Une source gouvernementale, qui a requis l'anonymat, a confirmé cette version.

"Certains au gouvernement avaient pris l'initiative de régler l'affaire après les vives réactions internationales mais les fuites dans les médias (de cette initiative) ont montré que le gouvernement s'ingérait dans les décisions de la justice", a dit cette source.

"Le ministère a alors voulu se rattraper" sous la pression "de forces internes indignées" par l'annonce d'une prochaine libération, a ajouté la même source.

Un ancien diplomate soudanais, Rachid Abou Shama, a expliqué ces contradictions par "la politique confuse de l'Etat, qui se traduit par des déclarations tout aussi confuses, au point que certains responsables se prononcent sur des dossiers qu'ils ne maîtrisent pas".

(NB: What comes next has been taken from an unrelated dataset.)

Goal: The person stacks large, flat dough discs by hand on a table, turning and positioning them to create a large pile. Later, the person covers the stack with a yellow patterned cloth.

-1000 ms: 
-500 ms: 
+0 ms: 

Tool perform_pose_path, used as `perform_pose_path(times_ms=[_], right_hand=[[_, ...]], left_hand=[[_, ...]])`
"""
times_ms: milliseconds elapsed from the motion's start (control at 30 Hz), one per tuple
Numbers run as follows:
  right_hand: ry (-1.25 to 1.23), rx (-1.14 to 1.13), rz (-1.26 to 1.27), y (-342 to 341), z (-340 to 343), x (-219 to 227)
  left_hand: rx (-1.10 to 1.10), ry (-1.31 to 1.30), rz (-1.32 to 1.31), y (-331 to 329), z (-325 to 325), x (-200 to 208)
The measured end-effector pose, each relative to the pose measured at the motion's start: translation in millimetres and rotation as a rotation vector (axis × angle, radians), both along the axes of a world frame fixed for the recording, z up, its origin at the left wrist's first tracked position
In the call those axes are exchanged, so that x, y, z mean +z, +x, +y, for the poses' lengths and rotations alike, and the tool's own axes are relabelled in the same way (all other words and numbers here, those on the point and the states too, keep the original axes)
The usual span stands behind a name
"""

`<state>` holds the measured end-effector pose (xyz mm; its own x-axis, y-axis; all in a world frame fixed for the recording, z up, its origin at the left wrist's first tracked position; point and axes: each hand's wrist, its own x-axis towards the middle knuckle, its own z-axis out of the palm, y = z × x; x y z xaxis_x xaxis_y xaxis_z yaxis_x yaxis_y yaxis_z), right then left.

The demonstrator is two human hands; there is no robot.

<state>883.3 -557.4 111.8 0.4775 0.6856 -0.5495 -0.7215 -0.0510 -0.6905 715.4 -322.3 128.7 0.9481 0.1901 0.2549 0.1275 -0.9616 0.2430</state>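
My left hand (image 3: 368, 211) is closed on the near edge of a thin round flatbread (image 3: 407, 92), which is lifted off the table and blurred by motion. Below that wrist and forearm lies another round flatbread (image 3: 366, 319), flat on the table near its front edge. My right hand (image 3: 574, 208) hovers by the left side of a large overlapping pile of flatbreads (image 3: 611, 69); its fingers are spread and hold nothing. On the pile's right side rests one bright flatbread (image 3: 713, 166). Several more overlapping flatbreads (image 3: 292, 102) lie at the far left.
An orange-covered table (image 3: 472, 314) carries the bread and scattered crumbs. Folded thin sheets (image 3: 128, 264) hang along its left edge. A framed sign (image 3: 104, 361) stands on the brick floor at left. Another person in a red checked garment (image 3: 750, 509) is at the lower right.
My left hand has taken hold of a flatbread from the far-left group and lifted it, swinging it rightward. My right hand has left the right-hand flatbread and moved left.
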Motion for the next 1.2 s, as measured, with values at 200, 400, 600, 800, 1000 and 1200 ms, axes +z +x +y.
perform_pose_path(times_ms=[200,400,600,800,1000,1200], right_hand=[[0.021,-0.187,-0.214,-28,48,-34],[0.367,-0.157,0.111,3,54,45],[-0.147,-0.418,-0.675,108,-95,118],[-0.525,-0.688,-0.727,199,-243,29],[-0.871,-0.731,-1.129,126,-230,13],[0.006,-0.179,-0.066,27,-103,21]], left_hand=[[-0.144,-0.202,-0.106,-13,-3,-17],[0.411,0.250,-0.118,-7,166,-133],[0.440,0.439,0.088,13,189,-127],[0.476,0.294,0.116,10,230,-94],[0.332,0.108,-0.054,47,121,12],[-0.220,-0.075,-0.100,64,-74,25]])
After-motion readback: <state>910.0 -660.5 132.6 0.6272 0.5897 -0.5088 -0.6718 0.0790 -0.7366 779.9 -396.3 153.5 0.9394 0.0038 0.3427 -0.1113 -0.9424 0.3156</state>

"Le sous-secrétaire aux Affaires étrangères se trouvait à l'étranger pour des soins" lorsqu'il a annoncé une prochaine libération de Meriam que "la justice n'a pas décidée", a-t-il dit.

Après les déclarations de M. Azraq samedi, le mari d'Ishag, Daniel Wani, un ressortissant américain originaire du Soudan du Sud, avait indiqué à l'AFP qu'il ne croyait pas que son épouse serait libérée.

"Personne ne m'a contacté et je ne pense pas que cela va se produire. Nous avons déposé un appel mais ils ne l'ont pas encore examiné. Donc comment est-il possible qu'ils la libèrent?", s'était-il interrogé.

L'avocat d'Ishag, Mohannad Moustapha, avait lui aussi exprimé des doutes sur le fait qu'elle soit libérée ou que les charges retenues contre elle soient abandonnées.

"La seule instance qui puisse faire ça est la cour d'appel et je ne suis pas sûr qu'elle ait le dossier complet", avait-il dit samedi.

Meriam Yahia Ibrahim Ishag a refusé d'abjurer sa foi chrétienne au profit de l'islam devant la cour.

Selon Amnesty International, Mme Ishag a été élevée en tant que chrétienne orthodoxe, la religion de sa mère, car son père était absent pendant son enfance.